CRB There are also Structural Proteins, which can help to make up the extracellular matrix and cytoskeleton. Which of the following is NOT a Structural Protein?

(A) Collagen

(B) Myelin

(C) Keratin

(D) Actin

(B) Myelin

Common examples of Structural Proteins are Collagen, Elastin, Keratins, Actin and Tubulin.

Myelin is the fatty sheath that surrounds nerve cell axons.

CRB One more major class of Nonenzymatic Proteins are Cell Adhesion Molecules. Which of the following is not one of the three main types of Cell Adhesion Molecules?

(A) Cadherins, which are glycoproteins, are calcium-dependent and hold similar cell types together.

(B) Binding proteins, which include calcium- and DNA-binding proteins.

(C) Integrins, which have alpha- and beta-chains spanning the membranes of cells and can promote cell division.

(D) Selectins, which can bind carbohydrate molecules from other cell surfaces.

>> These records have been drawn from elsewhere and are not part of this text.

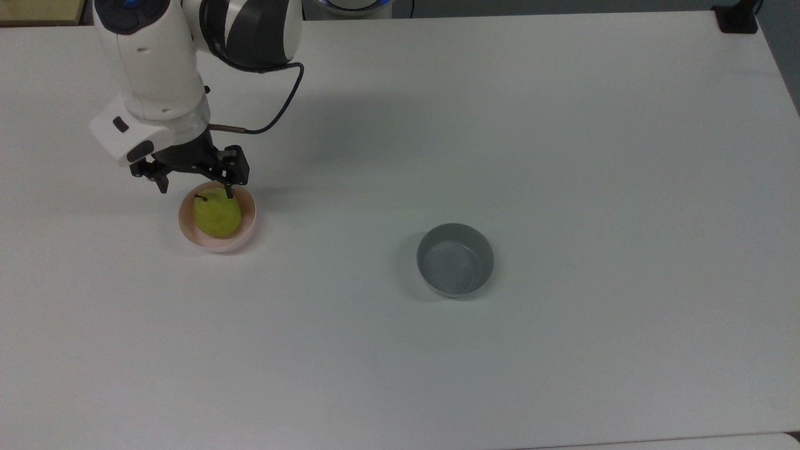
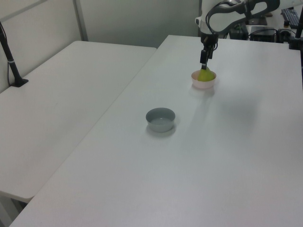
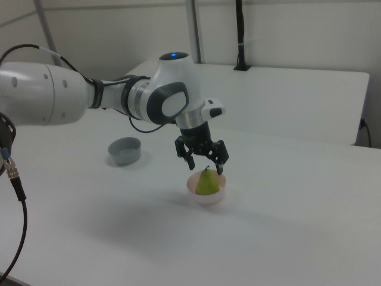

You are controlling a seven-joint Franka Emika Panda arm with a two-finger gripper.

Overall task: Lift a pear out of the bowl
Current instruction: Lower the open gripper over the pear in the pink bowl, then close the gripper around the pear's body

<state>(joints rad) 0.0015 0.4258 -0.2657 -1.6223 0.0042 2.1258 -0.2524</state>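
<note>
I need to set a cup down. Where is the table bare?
The table is bare between the pink bowl and grey bowl, and on the top view's right. It's crowded where the hand hovers above the pear.

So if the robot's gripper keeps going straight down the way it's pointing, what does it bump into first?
Most likely the pear. The gripper points downward with its fingers open, just above the fruit sitting in the pink bowl. It looks slightly off-centre, so one finger might meet the bowl's rim instead; depth is hard to judge.
</note>
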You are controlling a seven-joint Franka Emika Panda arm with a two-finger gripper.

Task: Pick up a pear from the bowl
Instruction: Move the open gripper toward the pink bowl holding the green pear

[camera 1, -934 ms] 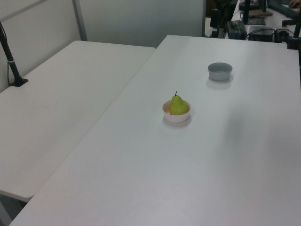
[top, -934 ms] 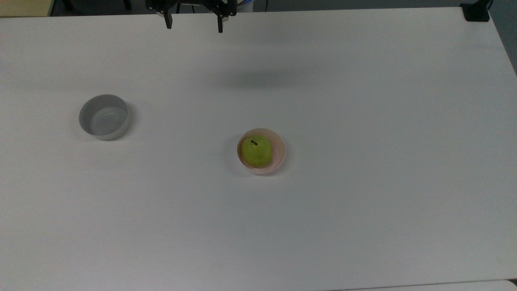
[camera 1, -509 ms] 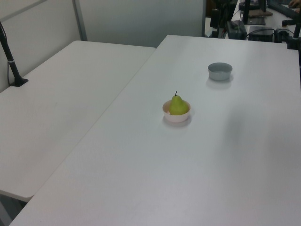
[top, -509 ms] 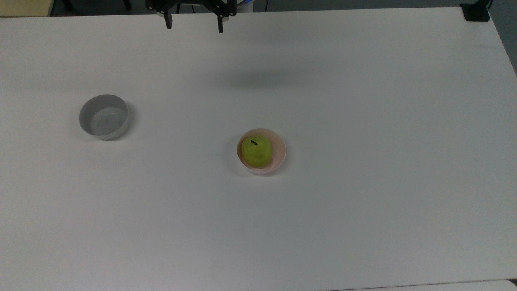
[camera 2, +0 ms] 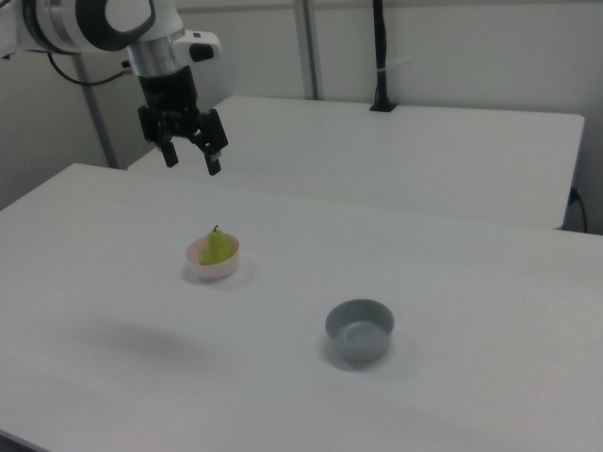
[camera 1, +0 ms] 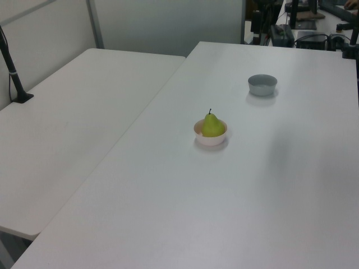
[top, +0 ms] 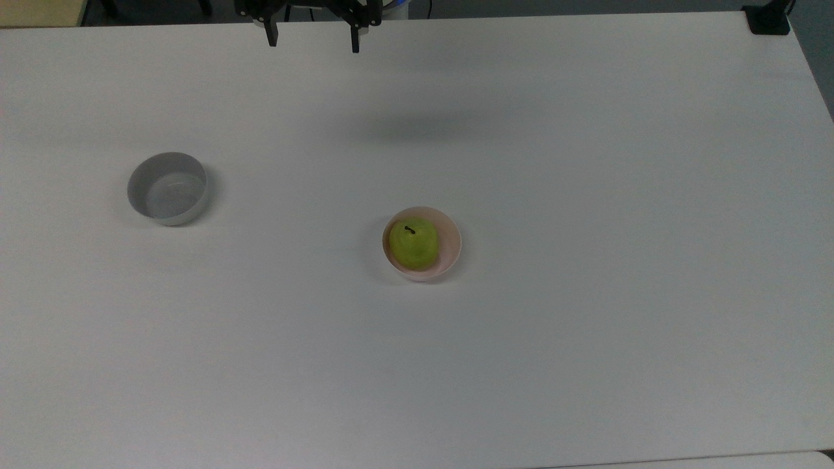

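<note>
Pear (top: 413, 243) is sitting upright, dark stem up, inside the smooth pale pink bowl (top: 449, 236) mid-table. We are seeing the gripper (camera 2: 191, 161) hanging high above, fingers spread wide, grasping nothing. Well apart is lying a grey-white bowl (camera 2: 360, 330) on the matte white table (top: 586, 195); the right view is showing the arm.

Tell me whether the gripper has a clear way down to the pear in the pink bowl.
Probably yes. The gripper hangs open, high above the table, and the pear stands upright in the pink bowl with its top exposed. The grey bowl sits well apart, so nothing blocks a descent.
</note>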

(B) Binding proteins, which include calcium- and DNA-binding proteins.

Binding Proteins actually include Transport Proteins, and also include Hemoglobin and can sequester molecules.

Each of the following are a type of Cell Adhesion Molecule:

I. Cadherins, which are glycoproteins, are calcium-dependent and hold similar cell types together.

II. Integrins, which have alpha- and beta-chains spanning the membranes of cells and can promote cell division.

III. Selectins, which can bind carbohydrate molecules from other cell surfaces.

What is the key difference between co-translational modifications and post-translational modifications?

Co-translational modifications are any changes made to the polypeptide while it is being translated.

Post-translational modifications are any changes made to the protein after translation.

During translation, the first amino acid methionine is removed and replaced by an acetyl group. What is this an example of? A co-translational modification or a post-translational modification?

This is an example of a co-translational modification because the removal of methionine and the addition of an acetyl group is happening during the translation process.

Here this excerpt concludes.